**How to complete this task**: All of the data that follows should be output again without any alteration.

=== Section Start ===

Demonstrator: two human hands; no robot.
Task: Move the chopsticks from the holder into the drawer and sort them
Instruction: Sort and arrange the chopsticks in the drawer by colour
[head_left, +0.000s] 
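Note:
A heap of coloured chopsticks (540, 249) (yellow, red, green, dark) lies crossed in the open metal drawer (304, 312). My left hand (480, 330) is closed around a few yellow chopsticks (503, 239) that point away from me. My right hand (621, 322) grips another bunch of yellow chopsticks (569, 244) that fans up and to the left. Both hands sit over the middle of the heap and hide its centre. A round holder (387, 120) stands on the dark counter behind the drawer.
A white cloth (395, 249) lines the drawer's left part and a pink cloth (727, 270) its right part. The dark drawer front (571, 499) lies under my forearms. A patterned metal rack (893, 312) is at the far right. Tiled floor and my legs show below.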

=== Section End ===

**Solution to this problem**:
Demonstrator: two human hands; no robot.
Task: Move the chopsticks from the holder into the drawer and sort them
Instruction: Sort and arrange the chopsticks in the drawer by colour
[head_left, +0.000s] 
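Note:
A heap of coloured chopsticks (540, 249) (yellow, red, green, dark) lies crossed in the open metal drawer (304, 312). My left hand (480, 330) is closed around a few yellow chopsticks (503, 239) that point away from me. My right hand (621, 322) grips another bunch of yellow chopsticks (569, 244) that fans up and to the left. Both hands sit over the middle of the heap and hide its centre. A round holder (387, 120) stands on the dark counter behind the drawer.
A white cloth (395, 249) lines the drawer's left part and a pink cloth (727, 270) its right part. The dark drawer front (571, 499) lies under my forearms. A patterned metal rack (893, 312) is at the far right. Tiled floor and my legs show below.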

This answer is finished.